### TRY IT
The lines below may contain the word "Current". Please count those that do and give the number alone.
─── AVAILABLE DATA
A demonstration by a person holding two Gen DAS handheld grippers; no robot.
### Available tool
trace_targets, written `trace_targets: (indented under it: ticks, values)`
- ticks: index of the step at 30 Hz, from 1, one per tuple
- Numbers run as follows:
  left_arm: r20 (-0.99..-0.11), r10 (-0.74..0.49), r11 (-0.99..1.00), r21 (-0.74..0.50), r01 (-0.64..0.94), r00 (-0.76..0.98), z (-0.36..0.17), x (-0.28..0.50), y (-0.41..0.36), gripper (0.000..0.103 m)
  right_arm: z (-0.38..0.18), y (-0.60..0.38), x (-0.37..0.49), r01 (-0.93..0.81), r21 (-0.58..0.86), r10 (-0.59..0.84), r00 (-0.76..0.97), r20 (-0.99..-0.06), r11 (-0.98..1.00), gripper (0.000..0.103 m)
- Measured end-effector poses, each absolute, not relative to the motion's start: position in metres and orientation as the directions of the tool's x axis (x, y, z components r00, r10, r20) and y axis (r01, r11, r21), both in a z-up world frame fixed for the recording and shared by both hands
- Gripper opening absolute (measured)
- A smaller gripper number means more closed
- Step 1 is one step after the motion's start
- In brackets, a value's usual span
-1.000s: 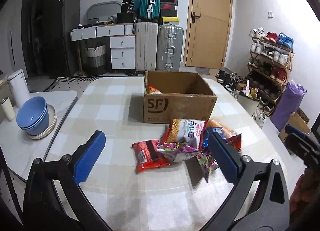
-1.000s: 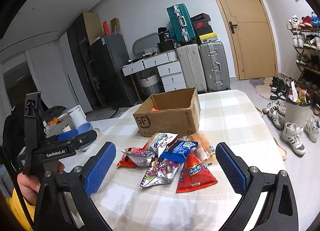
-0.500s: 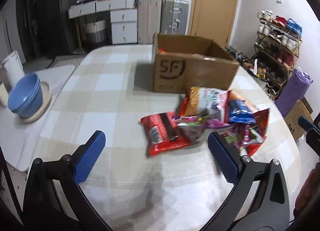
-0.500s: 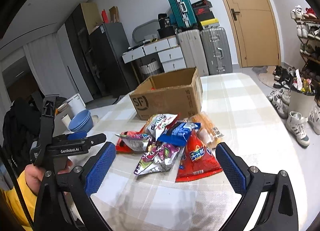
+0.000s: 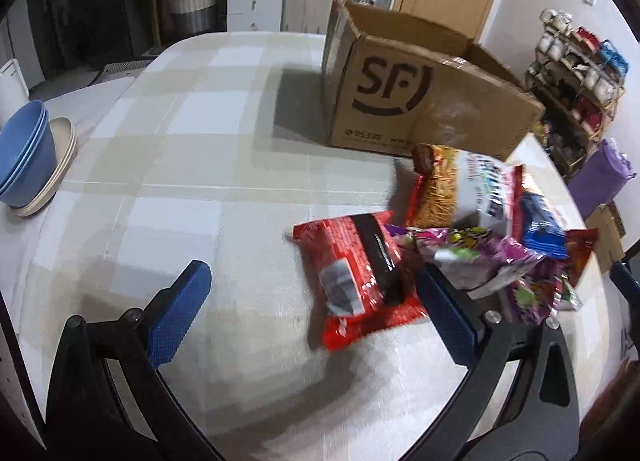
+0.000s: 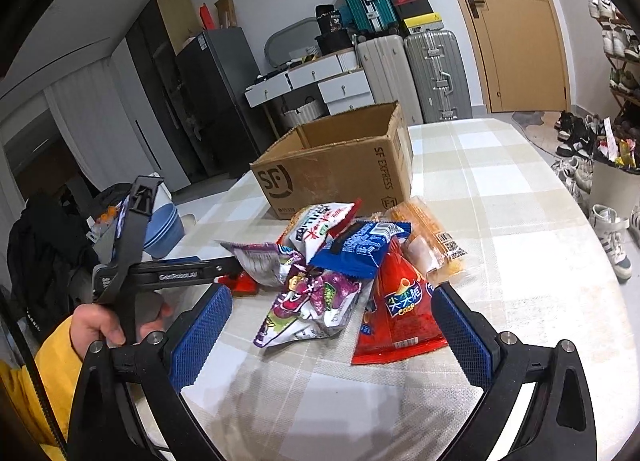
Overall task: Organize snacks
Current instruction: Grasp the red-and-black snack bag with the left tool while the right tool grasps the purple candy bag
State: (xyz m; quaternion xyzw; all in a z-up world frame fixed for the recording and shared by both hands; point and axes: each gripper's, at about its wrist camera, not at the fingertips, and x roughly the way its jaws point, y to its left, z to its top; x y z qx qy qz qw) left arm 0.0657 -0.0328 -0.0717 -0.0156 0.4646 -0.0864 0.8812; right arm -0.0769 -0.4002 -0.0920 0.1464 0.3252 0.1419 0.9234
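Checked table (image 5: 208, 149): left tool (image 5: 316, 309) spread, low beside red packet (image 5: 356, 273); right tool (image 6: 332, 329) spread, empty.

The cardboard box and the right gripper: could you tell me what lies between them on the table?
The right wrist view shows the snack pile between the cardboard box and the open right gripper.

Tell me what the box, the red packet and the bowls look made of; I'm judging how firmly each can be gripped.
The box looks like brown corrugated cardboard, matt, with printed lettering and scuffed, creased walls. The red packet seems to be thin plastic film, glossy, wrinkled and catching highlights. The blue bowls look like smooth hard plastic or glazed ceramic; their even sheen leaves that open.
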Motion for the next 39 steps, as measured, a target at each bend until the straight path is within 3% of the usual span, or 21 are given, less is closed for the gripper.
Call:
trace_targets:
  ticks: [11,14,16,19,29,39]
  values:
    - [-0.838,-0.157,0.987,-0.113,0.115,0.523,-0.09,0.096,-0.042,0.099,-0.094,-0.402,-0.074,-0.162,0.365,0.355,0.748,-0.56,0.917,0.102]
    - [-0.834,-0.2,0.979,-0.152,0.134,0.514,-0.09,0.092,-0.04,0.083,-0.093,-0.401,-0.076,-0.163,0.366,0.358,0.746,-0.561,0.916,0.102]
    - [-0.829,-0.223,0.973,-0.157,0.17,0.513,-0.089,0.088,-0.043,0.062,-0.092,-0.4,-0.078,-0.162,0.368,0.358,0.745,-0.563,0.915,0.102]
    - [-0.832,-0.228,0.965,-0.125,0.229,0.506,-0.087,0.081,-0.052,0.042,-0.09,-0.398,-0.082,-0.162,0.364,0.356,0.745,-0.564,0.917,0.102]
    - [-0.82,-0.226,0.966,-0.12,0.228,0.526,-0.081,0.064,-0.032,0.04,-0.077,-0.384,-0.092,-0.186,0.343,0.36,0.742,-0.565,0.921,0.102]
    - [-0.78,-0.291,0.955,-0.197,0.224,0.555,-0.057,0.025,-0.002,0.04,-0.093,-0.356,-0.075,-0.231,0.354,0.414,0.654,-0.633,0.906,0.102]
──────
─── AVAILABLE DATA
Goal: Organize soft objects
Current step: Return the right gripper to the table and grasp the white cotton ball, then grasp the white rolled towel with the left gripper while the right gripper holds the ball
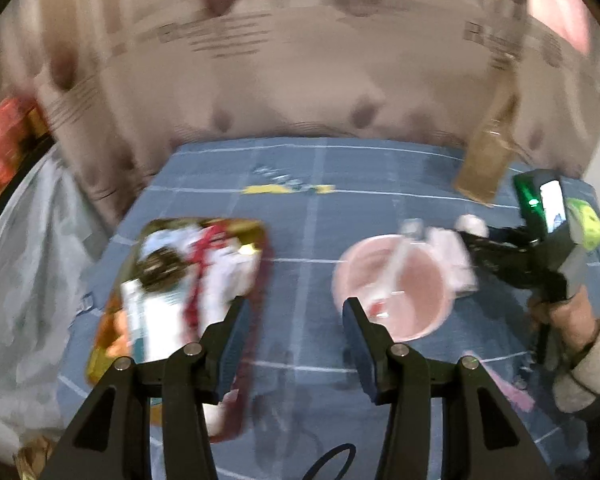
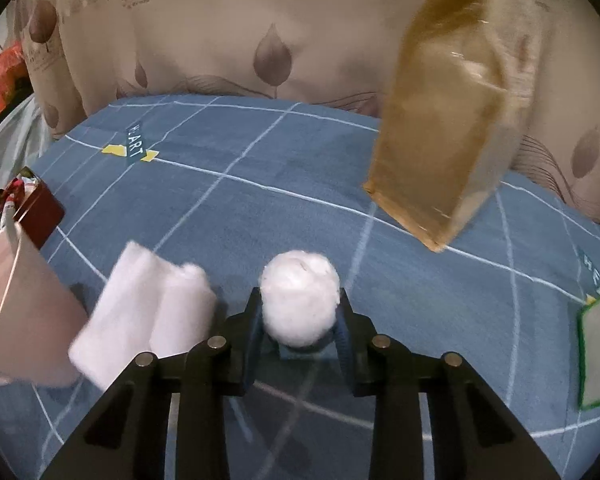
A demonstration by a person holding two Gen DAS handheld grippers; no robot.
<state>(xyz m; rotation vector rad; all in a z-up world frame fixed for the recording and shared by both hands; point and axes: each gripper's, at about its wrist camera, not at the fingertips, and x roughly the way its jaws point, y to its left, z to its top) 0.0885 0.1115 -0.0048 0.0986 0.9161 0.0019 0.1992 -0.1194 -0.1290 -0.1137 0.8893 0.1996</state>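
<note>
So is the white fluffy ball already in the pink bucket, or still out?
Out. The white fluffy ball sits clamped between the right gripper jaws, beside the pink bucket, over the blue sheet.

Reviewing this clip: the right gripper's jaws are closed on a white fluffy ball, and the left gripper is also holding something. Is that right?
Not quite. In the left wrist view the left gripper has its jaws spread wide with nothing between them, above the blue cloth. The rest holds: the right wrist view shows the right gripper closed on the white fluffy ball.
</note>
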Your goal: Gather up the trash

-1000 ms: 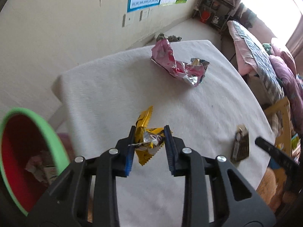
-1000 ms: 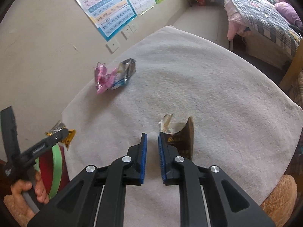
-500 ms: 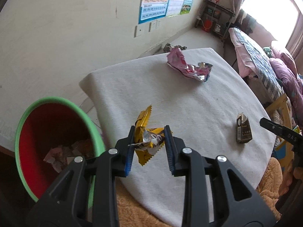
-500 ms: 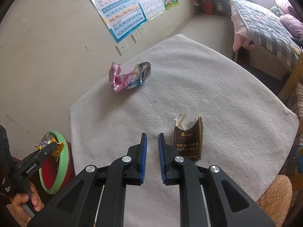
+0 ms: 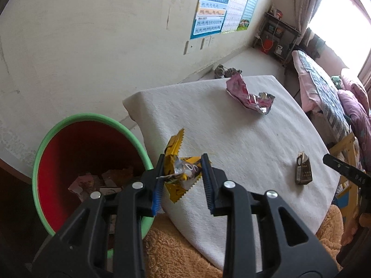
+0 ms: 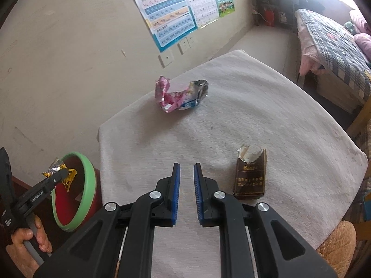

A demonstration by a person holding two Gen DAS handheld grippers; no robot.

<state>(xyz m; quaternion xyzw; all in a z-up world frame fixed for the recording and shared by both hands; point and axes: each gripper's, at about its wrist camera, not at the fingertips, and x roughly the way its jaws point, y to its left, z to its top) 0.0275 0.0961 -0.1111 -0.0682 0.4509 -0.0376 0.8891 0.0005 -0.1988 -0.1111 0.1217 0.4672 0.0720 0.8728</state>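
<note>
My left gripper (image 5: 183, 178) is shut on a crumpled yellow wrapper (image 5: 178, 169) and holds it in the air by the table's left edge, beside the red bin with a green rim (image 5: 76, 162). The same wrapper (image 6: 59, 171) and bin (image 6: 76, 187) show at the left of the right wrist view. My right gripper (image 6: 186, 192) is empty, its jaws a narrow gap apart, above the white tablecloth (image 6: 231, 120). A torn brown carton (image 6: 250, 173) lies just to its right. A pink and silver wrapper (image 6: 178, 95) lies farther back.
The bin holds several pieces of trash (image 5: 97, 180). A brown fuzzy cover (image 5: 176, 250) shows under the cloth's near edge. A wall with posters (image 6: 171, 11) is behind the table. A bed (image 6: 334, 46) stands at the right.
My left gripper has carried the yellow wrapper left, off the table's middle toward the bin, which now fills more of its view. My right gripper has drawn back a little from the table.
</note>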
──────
### REPLY TO THE EXERCISE
2